Nowy Porządek – Prolog

(Cześć! Sporo ostatnio myślałem nad opowiadaniem „Kraina zniewolonych, dom przestraszonych” i uświadomiłem sobie coś: Kapelusznik miał rację, mówiąc, że nie jest to najbardziej realistyczne pokazanie wojny. Spokojnie, dalej będę je pisał, gdyż za długo nad nim pracowałem, żeby je teraz porzucić, ALE… postanowiłem również napisać coś, co przynajmniej moim skromnym zdaniem byłoby bardziej realistyczną wizją świata, w którym Trzecia Rzesza i jej sojusznicy wygrali Drugą Wojnę Światową. Mam nadzieję, że to opowiadanie również Wam się spodoba. Also, zaznaczam, że w żadnym stopniu nie pokrywa się ono z wcześniej wspomnianym opowiadaniem. Traktujcie je jako kolejną alternatywną historię. Jak się przyjmie, będzie kontynuowana. No, starczy ogłoszeń parafialnych. Miłej lektury!)

 

Minęło siedem lat odkąd zakończyła się Druga Wojna Światowa – najkrwawszy i najokrutniejszy konflikt, jaki widział ten świat. Siedem lat odkąd triumfująca nad Europą i Związkiem Radzieckim Trzecia Rzesza i Stany Zjednoczone Ameryki podpisały zawieszenie broni, które na dobre kończyło tą rzeźnię, która dla niektórych trwała w nieskończoność.
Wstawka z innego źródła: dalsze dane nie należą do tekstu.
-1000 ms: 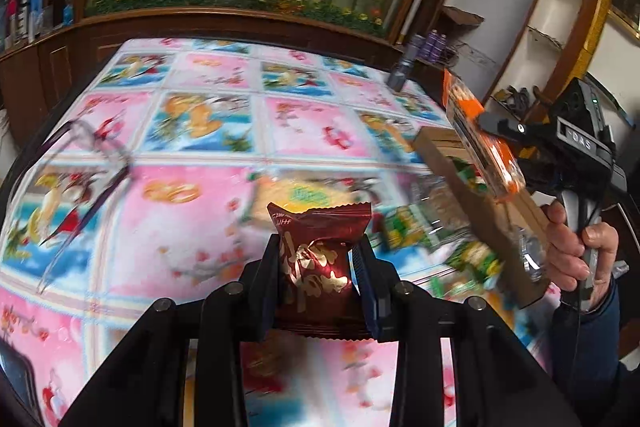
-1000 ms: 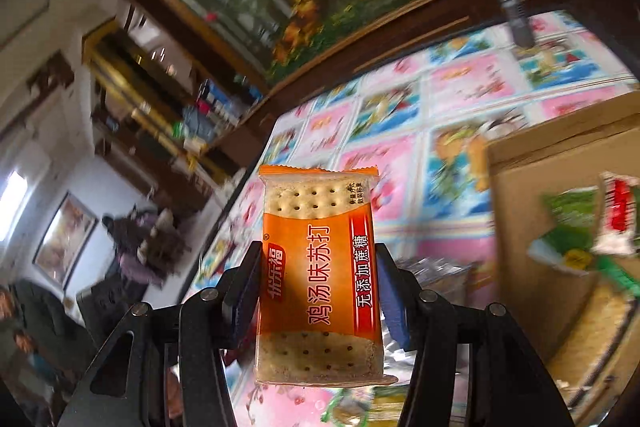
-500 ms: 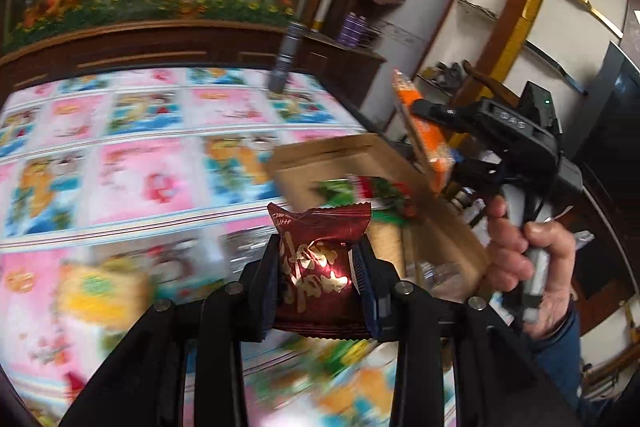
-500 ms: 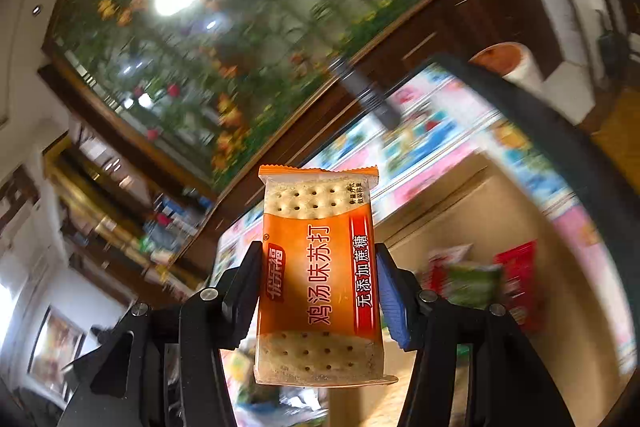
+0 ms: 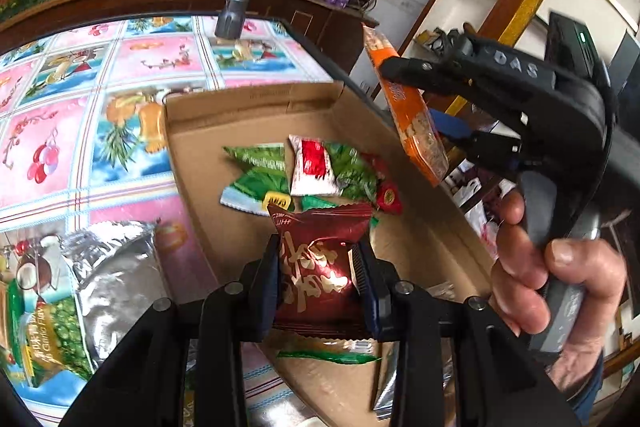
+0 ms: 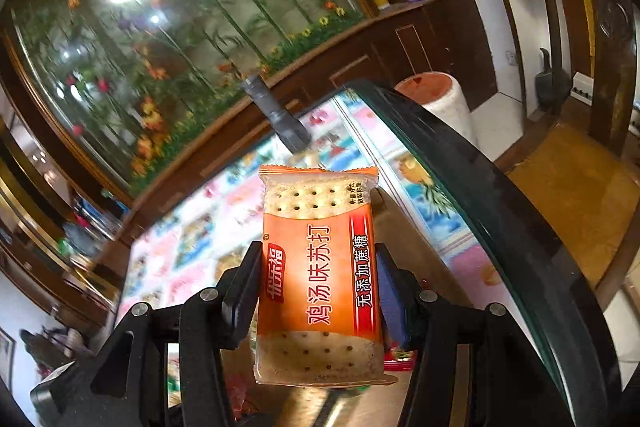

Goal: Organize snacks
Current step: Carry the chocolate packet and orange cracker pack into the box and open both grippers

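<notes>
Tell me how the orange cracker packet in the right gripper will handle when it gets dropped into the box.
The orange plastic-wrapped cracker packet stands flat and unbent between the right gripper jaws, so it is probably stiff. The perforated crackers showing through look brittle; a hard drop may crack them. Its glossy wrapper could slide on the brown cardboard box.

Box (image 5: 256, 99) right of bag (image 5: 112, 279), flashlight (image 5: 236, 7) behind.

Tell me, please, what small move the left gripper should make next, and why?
Probably lower slightly and open: the left gripper holds the dark red snack packet over the cardboard box, where other packets already lie.
</notes>
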Action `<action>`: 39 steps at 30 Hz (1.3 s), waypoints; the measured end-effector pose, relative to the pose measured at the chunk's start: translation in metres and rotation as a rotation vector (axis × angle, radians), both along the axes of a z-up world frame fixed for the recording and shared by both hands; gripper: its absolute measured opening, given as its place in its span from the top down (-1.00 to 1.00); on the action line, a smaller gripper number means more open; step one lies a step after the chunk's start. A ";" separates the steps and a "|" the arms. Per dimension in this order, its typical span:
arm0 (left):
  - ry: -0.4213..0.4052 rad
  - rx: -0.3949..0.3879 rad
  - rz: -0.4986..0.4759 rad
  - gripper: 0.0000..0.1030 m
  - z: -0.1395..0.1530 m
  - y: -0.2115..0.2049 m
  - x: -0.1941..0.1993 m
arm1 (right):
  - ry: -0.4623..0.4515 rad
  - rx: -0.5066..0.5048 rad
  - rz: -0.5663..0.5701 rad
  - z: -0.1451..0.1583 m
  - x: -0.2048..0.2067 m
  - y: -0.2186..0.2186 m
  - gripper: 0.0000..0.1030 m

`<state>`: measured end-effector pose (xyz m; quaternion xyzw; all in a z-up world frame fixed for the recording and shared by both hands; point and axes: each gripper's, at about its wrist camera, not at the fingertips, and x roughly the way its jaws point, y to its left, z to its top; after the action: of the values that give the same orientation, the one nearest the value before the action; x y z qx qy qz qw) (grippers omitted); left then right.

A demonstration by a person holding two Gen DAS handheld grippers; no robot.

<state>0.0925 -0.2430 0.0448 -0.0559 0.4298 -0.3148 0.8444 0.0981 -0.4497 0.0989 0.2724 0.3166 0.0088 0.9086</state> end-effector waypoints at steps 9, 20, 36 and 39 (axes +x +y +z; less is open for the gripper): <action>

Niby przeciętny człowiek wiedział, że dojdzie do tego prędzej czy później, ale ślepo wierzył w szczęśliwe zakończenie. Od pogwałcającej Traktat Wersalski remilitaryzacji Nadrenii w 1936 roku po pomoc hiszpańskim nacjonalistom w wygraniu wojny domowej i bezkrwawym zaanektowaniu bądź rozbiorze takich państw jak Austria, Czechosłowacja, Grecja czy Jugosławia dwa lata później… nikt nie sądził, że to wszystko tak się skończy. Nikt też nie mógł uwierzyć, że reszta Europy pozwoli Hitlerowi na taką ekspansję. Niektórym jednak to imponowało jak na przykład Włochom, Węgrom i Rumunii, które weszły w sojusz z Rzeszą Hitlera czy Hiszpanii, Bułgarii oraz Turcji, które również były bliskie Hitlerowi, choć do sojuszu zwanego później „Osią” weszły znacznie później. Ten drugi kraj przyłączył się najwcześniej po tym jak proniemiecka junta militarna przejęła władzę i zmusiła cara Borysa Trzeciego do abdykacji, umieszczając generałą Christa Łukowa jako nową głowę państwa. Na przystąpienie do Osi pozostałych dwóch narodów Adolf Hitler musiał poczekać…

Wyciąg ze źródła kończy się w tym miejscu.